Pasado el tiempo se levantó y fue de nuevo a la estantería donde estaba el pederasta. Al pasar por detrás se fijó en que seguía mirando las mismas catedrales. Iluso, se dijo, no sabe que lo estoy espiando. Cogió el móvil con cautela de no ser visto y regresó a su asiento. Allí cerró el ordenador portátil, recogió el libro de Edelmiro Fraguas y se fue al servicio de la biblioteca, no podía esperar más a visionar el vídeo.
Se metió en el váter y se cerró por dentro. En unos segundos buscó el último vídeo grabado y se dispuso a verlo. Efectivamente era lo que él pensaba. Nada más irse de la estantería, el pederasta minimizaba la foto de las dieciséis catedrales y visionaba lo que parecía una página web conteniendo fotos de niños menores desnudos. La imagen se veía con dificultad ya que la distancia desde la cámara del móvil y el ordenador del pederasta era insuficiente como para obtener una buena grabación, pero aún así se visionaba con claridad. Entre las fotos había imágenes de sexo explícito. Vio como con el botón derecho del ratón le daba a la opciónguardar comoy las imágenes las almacenaba en el ordenador. Eso lo incriminaría, ya que si en ese momento le intervinieran el ordenador portátil habría pruebas suficientes como para imputarle un delito de corrupción de menores como mínimo.

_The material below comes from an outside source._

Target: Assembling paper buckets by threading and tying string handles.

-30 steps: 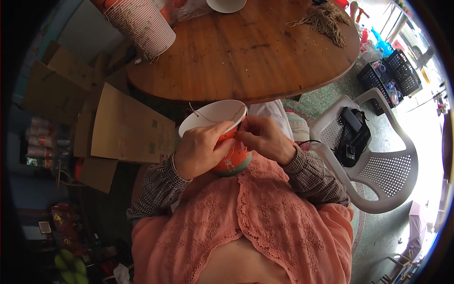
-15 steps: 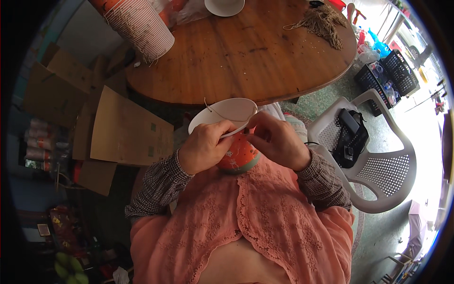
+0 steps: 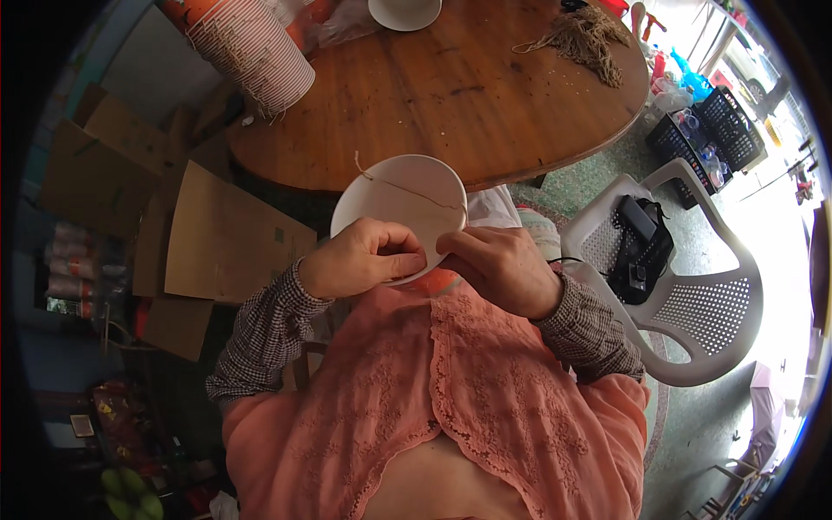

Pero Moisés no estaba en Huesca, ni en su comisaría, allí habría llamado a una patrulla de la policía nacional y tras explicarle lo que sabía hubieran intervenido el ordenador y detenido a ese tío. Pero estaba en Barcelona, en una ciudad extraña para él y con una policía a la que desconocía. Recapacitó sobre eso y se dijo que no tenía por que ser distinto, después de todo el código penal era el mismo para todo el estado español. Pensó que quizás los Mossos d›Esquadra podrían sentirse molestos si los llamaba para denunciar un delito que les correspondía a ellos investigar, algo así como una invasión de competencias.
Salió a la calle con el ordenador debajo del brazo y el libro de Edelmiro Fraguas. A él, pensó, no tenía que importarle que un pederasta almacenara fotografías de menores en su ordenador. Tenía que centrarse en la investigación para la que fue contratado y averiguar donde estaba Alexia y cuidar de su propia vida, ya que el veintinueve de septiembre se cumplirían cincuenta días desde que solicitó la excedencia. El día de su muerte.
Cuando cruzó la avenida Diagonal para ir a comer al restaurante Alba, vio a la patrulla de los Mossos d›Esquadra que el sábado lo habían identificado ante el restaurante. Eran los dos mismos agentes. Se acercó hasta ellos sin dudarlo y tras saludar cortésmente les dijo lo que había pasado en el interior de la biblioteca y las pruebas que tenía para incriminar al pederasta. Esperó Moisés una reacción desairaba por parte de los agentes. Pero todo lo contrario, se interesaron mucho y de inmediato se adentraron los dos, después de ver el vídeo en su teléfono móvil, dentro de la biblioteca y procedieron a la detención del pederasta y a la intervención de su ordenador portátil. Y le emplazaron a Moisés para que pasara por la comisaría de Ciutat Vella esa misma tarde para tomarle una declaración como agente de policía. Moisés se sintió satisfecho con la cooperación entre ambos cuerpos policiales.